▶ [TASK REQUIREMENTS]:
Will you quote precisely the lines that run from the top of the material below to the line containing "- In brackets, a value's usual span", both ends included?

== Segment start ==

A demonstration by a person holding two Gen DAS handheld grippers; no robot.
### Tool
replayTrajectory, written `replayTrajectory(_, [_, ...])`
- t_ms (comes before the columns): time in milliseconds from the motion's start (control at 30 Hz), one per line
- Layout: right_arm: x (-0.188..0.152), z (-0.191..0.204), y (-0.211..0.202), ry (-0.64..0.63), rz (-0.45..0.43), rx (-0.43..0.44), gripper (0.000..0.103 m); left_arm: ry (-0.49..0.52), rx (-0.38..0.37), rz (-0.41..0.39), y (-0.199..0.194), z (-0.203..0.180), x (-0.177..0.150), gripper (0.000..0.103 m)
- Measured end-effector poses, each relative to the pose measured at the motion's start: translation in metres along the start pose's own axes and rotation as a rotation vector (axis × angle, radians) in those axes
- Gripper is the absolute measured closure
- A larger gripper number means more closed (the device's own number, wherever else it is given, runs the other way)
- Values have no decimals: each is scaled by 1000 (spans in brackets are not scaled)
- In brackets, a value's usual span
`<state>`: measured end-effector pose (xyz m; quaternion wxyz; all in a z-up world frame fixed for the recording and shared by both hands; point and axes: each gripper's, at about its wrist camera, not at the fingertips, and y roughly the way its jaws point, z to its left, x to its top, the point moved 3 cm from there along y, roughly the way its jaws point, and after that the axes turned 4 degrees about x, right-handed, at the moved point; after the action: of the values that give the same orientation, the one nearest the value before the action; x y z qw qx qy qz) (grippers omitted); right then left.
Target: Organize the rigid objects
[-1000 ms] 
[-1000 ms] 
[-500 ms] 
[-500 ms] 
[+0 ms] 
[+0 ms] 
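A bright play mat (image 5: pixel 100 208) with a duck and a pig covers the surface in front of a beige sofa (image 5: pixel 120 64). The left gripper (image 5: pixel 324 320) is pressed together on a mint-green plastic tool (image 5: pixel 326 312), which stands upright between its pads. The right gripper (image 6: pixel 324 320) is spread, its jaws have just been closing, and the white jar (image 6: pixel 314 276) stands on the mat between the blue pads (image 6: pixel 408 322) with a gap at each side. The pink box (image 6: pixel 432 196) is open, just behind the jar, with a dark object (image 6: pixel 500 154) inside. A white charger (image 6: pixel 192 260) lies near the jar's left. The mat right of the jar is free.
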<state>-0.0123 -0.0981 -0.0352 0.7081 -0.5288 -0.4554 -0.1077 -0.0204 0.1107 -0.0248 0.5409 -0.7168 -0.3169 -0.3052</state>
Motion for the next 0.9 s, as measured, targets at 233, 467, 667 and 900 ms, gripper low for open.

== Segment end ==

▶ [EXERCISE SOLUTION]:
A demonstration by a person holding two Gen DAS handheld grippers; no robot.
### Tool
replayTrajectory, written `replayTrajectory(_, [_, ...])`
- t_ms (comes before the columns): time in milliseconds from the motion's start (control at 30 Hz), one per line
- Layout: right_arm: x (-0.188..0.152), z (-0.191..0.204), y (-0.211..0.202), ry (-0.64..0.63), rz (-0.45..0.43), rx (-0.43..0.44), gripper (0.000..0.103 m); left_arm: ry (-0.49..0.52), rx (-0.38..0.37), rz (-0.41..0.39), y (-0.199..0.194), z (-0.203..0.180), x (-0.177..0.150), gripper (0.000..0.103 m)
- Measured end-effector poses, each relative to the pose measured at the motion's start: translation in metres along the start pose's own axes and rotation as a rotation vector (axis × angle, radians) in those axes
- Gripper is the absolute measured closure
- A larger gripper number means more closed (the device's own number, wherever else it is given, runs the other way)
- Values have no decimals: each is scaled by 1000 (spans in brackets are not scaled)
- In brackets, a value's usual span

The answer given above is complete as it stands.